Global markets staged a sharp relief rally on Tuesday as crude prices snapped back to earth after Monday’s panic surge — but the mood remained fragile, caught between optimistic headlines and hard reality on the ground.
After U.S. President Donald Trump said the Middle East war could be “over soon,” traders aggressively unwound the biggest trade of the week: war-driven oil hedges. The result was a dramatic reversal in energy prices, a rebound in global stocks, and a messy, unsure finish for Wall Street.
Oil: the shock absorber snaps back
Crude plunged more than 11% after rocketing to four-year highs a day earlier:
- Brent settled around $87.80 (down 11%)
- WTI settled near $83.45 (down 11.9%)
It was the biggest single-day percentage drop for both benchmarks since March 2022 — a classic “fear premium unwinding” move.

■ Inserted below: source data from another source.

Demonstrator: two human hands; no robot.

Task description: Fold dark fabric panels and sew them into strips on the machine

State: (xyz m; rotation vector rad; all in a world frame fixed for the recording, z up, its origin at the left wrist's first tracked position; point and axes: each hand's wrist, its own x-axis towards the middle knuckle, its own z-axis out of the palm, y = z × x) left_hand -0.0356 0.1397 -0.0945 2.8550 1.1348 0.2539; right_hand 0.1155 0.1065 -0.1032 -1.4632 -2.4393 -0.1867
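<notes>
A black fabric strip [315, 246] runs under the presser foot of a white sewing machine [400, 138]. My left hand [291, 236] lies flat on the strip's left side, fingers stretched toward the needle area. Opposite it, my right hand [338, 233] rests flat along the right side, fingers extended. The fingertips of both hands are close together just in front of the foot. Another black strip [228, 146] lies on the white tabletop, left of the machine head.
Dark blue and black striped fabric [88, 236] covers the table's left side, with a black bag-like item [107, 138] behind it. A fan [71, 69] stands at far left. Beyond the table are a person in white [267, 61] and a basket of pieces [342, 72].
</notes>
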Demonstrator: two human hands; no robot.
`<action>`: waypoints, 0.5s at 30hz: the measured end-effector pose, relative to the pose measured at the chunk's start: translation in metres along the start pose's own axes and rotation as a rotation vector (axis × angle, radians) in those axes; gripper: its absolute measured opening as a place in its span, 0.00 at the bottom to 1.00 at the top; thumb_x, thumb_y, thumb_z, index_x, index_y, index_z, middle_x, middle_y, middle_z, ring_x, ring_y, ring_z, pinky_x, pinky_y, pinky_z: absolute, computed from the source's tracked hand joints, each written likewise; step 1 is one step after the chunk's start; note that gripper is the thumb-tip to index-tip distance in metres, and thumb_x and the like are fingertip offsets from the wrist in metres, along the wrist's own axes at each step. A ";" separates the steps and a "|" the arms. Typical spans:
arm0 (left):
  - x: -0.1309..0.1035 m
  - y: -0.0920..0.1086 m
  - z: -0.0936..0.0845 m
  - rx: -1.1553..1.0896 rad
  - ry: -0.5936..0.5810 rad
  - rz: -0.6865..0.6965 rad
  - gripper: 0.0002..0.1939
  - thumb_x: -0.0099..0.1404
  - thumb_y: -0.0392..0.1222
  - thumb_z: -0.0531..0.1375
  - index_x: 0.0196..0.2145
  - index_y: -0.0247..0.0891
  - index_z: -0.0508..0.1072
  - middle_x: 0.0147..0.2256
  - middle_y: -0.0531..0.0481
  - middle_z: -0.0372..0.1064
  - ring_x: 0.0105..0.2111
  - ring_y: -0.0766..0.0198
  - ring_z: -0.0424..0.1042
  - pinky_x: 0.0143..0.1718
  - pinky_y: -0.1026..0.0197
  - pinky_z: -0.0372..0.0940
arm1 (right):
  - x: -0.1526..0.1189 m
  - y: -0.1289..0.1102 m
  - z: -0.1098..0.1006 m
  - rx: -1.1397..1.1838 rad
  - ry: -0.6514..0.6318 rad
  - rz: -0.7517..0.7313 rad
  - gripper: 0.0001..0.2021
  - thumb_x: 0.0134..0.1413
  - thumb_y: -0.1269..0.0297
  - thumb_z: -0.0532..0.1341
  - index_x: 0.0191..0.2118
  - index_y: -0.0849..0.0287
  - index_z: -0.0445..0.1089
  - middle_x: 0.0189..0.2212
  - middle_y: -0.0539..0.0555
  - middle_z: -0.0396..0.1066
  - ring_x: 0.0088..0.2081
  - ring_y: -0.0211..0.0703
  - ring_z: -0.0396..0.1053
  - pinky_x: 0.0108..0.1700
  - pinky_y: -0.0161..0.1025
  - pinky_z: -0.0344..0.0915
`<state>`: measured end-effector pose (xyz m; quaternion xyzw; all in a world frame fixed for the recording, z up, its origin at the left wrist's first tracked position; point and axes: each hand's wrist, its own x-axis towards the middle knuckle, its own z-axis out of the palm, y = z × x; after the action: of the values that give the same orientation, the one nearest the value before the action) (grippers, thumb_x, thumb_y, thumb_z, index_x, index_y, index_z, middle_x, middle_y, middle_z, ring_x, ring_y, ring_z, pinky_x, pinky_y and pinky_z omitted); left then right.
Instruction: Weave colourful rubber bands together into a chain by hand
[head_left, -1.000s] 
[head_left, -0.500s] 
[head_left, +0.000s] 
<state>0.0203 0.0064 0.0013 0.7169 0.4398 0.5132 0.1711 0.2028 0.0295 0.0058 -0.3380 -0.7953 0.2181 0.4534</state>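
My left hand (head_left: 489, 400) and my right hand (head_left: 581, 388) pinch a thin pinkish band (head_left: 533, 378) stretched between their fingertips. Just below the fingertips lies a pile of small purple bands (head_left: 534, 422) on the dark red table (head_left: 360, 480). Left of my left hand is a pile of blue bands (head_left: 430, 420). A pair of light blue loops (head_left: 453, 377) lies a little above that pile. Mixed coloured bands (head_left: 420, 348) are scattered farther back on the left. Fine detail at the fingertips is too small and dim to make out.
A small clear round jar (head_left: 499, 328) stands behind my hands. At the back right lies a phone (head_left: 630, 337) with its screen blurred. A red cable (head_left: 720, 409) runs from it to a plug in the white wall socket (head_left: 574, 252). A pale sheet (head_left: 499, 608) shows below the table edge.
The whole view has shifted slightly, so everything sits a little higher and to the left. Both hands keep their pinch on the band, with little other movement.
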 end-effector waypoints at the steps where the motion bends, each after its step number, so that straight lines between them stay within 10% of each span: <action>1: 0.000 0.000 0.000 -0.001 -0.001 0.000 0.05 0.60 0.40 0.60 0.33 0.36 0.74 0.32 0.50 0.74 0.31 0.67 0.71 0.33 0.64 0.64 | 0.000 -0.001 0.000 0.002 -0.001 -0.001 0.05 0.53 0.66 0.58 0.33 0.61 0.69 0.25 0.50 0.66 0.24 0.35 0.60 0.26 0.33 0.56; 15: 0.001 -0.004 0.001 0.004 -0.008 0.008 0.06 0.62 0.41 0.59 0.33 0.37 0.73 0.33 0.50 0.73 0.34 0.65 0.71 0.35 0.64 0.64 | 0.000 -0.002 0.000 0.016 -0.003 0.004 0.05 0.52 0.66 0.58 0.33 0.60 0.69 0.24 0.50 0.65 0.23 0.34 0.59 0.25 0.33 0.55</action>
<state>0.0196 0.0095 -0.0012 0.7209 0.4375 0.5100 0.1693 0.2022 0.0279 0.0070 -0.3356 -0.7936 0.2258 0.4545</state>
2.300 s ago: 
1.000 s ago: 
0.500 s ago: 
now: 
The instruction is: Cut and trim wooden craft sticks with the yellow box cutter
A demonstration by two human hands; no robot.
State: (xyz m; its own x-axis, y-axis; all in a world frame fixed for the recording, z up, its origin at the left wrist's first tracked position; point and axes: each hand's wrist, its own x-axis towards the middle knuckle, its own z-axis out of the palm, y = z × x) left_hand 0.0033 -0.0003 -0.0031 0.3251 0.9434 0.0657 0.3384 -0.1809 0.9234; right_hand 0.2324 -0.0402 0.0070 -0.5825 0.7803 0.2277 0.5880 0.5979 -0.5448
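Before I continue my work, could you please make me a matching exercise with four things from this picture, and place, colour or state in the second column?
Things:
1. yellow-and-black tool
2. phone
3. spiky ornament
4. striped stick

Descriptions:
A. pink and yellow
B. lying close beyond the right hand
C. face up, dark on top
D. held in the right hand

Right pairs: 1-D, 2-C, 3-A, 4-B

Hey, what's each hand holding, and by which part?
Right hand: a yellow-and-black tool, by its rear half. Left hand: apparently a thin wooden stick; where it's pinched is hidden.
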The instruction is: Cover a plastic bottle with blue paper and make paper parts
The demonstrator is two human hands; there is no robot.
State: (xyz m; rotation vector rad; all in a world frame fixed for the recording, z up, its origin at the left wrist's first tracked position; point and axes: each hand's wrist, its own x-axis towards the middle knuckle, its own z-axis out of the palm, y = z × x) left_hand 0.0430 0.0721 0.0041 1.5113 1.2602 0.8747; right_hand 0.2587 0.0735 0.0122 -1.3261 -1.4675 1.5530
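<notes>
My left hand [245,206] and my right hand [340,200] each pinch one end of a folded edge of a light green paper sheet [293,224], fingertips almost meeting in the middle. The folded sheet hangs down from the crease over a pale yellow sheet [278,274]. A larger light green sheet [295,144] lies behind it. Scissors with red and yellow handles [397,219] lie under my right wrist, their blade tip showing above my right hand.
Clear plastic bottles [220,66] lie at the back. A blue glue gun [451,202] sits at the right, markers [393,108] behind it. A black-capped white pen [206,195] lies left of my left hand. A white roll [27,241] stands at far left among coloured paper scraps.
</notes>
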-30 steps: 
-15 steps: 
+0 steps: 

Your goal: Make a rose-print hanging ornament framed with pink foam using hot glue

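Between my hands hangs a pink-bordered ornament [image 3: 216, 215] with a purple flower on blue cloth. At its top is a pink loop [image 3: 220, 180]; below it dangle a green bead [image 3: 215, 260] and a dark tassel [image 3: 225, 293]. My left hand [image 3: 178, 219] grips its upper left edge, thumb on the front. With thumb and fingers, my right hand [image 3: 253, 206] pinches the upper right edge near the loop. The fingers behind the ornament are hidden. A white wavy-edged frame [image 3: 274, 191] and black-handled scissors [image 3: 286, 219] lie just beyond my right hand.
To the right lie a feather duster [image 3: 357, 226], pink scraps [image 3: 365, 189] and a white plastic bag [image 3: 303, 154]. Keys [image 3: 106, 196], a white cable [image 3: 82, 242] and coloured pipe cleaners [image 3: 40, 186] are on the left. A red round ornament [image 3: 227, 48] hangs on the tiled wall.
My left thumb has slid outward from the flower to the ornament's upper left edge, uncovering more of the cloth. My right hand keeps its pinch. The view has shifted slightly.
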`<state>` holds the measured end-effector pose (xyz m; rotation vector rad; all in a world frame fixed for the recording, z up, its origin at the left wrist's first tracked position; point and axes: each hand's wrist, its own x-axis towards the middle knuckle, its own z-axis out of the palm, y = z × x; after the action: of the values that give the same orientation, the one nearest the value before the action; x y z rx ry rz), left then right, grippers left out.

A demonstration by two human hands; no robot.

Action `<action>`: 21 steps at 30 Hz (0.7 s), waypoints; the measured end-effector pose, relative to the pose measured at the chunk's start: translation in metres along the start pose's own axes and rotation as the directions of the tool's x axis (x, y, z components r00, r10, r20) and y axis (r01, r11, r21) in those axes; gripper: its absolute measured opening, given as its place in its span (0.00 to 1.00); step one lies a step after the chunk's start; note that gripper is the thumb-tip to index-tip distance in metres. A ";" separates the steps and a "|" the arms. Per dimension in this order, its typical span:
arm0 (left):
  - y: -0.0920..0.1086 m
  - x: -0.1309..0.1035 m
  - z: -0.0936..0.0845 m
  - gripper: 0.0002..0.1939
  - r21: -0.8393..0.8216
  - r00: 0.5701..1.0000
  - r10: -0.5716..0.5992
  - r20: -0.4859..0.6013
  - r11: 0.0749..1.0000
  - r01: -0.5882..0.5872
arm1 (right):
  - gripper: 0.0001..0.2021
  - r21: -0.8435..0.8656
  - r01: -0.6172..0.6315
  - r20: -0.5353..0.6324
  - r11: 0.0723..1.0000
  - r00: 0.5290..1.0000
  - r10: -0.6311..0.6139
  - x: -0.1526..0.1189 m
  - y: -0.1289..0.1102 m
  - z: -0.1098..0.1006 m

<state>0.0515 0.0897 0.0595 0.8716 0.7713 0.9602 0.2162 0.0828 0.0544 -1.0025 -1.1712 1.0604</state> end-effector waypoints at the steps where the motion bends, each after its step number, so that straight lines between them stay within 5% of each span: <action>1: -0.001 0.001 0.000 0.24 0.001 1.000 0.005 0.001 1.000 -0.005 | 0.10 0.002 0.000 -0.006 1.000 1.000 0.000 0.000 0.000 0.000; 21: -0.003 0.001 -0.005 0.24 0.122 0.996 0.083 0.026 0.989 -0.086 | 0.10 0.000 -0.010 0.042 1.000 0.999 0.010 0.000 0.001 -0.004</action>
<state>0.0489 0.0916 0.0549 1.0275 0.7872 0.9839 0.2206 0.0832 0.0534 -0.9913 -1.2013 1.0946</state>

But the oil story isn’t resolved. Even as markets latched onto Trump’s “ending soon” framing, Iran’s hardliners rallied around the new Supreme Leader Mojtaba Khamenei, and the Revolutionary Guards said their blockade of oil exports would continue until attacks stop. That’s why energy traders are treating the conflict as a weeks-to-months risk, not a day-to-day headline.
Stocks: global up, Wall Street hesitant
Tuesday looked like a “global rebound… sort of.”
- Europe jumped, with the STOXX 600 finishing up about 1.65% after three straight down days.
- Asia-Pacific shares (ex-Japan) rose roughly 3%, showing renewed risk appetite once oil cooled.
But U.S. stocks stalled after early gains:
- Dow slipped about 0.07%
- S&P 500 dipped around 0.2%
- Nasdaq finished roughly flat
Translation: global markets took the rebound, but Wall Street still didn’t fully trust it.
Bonds and rate expectations: the “cuts” timeline shifts again
Bond markets stayed jumpy as traders tried to re-price the inflation outlook after the oil whiplash.
- The U.S. 10-year Treasury yield edged up to about 4.15% after easing earlier.
- In Europe, rate-hike expectations cooled: money markets trimmed the probability of an ECB hike later this year after briefly pricing it more aggressively.
In the U.S., traders pushed out the first expected Fed rate cut to July, a sign that even with oil dropping, the market isn’t ready to assume an easy disinflation path.
Dollar steady, gold and bitcoin rise
With risk sentiment still uneasy, the U.S. dollar held modest gains.
Meanwhile, classic hedges and speculative risk both moved higher:
- Gold rose about 1.15% to roughly $5,195/oz
- Bitcoin gained about 1.6% to around $70,094
That combination fits the current environment: investors want upside exposure, but they still want insurance.
The takeaway
Tuesday’s market action was a reminder of the new trading reality: geopolitics is moving macro pricing day-by-day, and oil is the switch that flips everything else.